> **Instructions for the task**: Below is a listing to transcribe in full and exactly; keep the pictures out.

[[ Recorded information open ]]

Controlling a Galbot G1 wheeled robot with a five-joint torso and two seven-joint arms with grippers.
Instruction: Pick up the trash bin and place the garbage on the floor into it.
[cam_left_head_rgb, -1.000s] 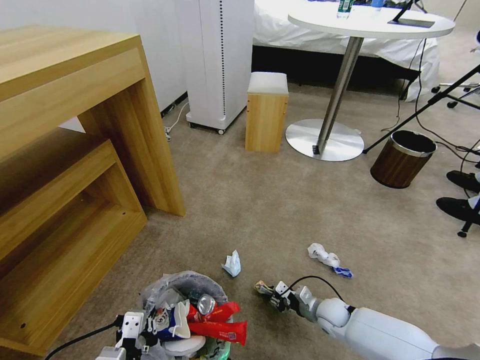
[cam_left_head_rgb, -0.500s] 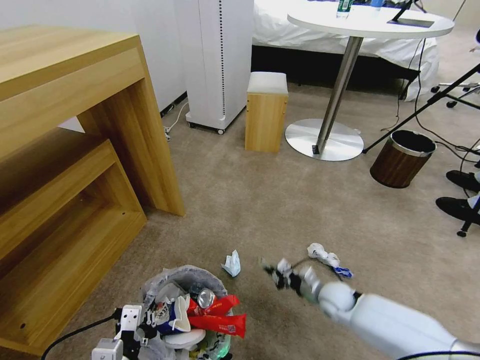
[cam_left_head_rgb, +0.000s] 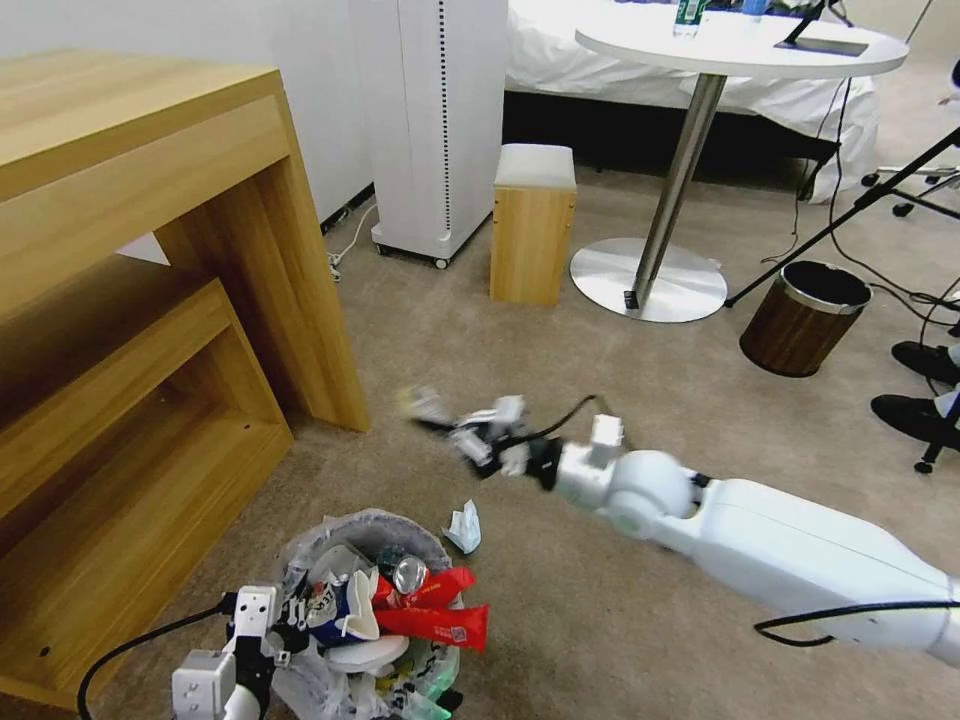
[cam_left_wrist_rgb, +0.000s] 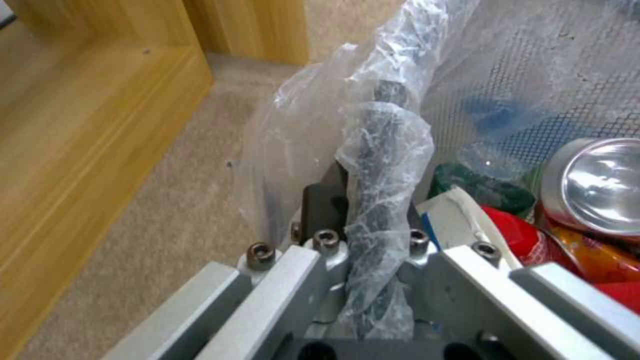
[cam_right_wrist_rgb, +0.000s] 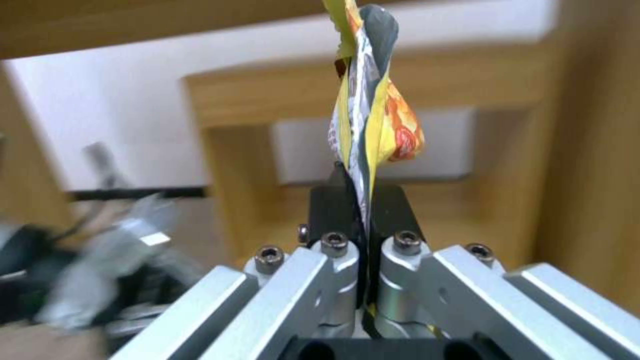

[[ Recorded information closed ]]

> **Task result**:
Controlling a Galbot G1 wheeled robot with a five-joint torso and two seven-joint arms with grippers.
Instruction: Pick up the trash bin and place the garbage on the floor into it.
[cam_left_head_rgb, -1.000s] 
[cam_left_head_rgb, -0.500s] 
[cam_left_head_rgb, +0.000s] 
[cam_left_wrist_rgb, +0.000s] 
[cam_right_wrist_rgb, +0.000s] 

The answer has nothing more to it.